Summary information and primary citation
- PDB-id
- 4ppx; DSSR-derived features in text and JSON formats
- Class
- transferase, lyase-DNA
- Method
- X-ray (2.08 Å)
- Summary
- DNA polymerase beta e295k with spiroiminodihydantoin in templating position
- Reference
- Eckenroth BE, Fleming AM, Sweasy JB, Burrows CJ, Doublie S (2014): "Crystal Structure of DNA Polymerase beta with DNA Containing the Base Lesion Spiroiminodihydantoin in a Templating Position." Biochemistry, 53, 2075-2077. doi: 10.1021/bi500270e.
- Abstract
- The first high-resolution crystal structure of spiroiminodihydantoin (dSp1) was obtained in the context of the DNA polymerase β active site and reveals two areas of significance.

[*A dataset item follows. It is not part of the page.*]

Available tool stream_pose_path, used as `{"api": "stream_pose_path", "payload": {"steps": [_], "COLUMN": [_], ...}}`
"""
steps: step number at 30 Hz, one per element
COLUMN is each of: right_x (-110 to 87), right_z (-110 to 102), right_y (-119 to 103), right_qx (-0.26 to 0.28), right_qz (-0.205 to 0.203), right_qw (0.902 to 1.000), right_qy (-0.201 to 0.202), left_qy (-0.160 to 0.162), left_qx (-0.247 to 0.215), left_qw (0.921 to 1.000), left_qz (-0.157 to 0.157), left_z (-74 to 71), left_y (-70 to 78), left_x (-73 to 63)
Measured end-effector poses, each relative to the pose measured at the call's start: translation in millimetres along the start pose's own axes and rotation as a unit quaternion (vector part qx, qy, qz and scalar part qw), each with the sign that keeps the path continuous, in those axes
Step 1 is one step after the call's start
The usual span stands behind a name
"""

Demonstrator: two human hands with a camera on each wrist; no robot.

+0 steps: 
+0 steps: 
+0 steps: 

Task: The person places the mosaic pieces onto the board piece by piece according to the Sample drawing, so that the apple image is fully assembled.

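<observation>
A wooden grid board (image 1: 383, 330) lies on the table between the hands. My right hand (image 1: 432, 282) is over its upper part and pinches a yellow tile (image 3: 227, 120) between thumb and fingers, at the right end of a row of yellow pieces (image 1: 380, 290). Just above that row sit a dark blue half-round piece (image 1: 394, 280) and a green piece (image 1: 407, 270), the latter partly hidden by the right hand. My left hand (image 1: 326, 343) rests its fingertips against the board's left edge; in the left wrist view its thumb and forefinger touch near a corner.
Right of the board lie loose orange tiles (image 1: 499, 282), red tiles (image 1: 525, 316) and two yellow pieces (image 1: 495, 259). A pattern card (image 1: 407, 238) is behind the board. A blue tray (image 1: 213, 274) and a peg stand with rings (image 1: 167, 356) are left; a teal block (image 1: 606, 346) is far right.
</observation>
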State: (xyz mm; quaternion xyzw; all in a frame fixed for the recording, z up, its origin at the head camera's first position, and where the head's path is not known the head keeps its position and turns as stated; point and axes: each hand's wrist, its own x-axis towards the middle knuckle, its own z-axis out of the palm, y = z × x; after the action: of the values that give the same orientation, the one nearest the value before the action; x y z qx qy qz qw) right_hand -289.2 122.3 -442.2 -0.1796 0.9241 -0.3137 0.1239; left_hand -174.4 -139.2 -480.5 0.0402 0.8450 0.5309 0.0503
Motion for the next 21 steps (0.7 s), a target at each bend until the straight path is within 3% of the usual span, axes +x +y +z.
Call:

First, the structure verifies the recently determined S configuration at the spirocyclic carbon. Second, the distortion of the DNA duplex is similar to that of the single-oxidation product 8-oxoguanine. For both oxidized lesions, adaptation of the syn conformation results in similar backbone distortions in the DNA duplex. The resulting conformation positions the dSp1 A-ring as the base-pairing face whereas the B-ring of dSp1 protrudes into the major groove.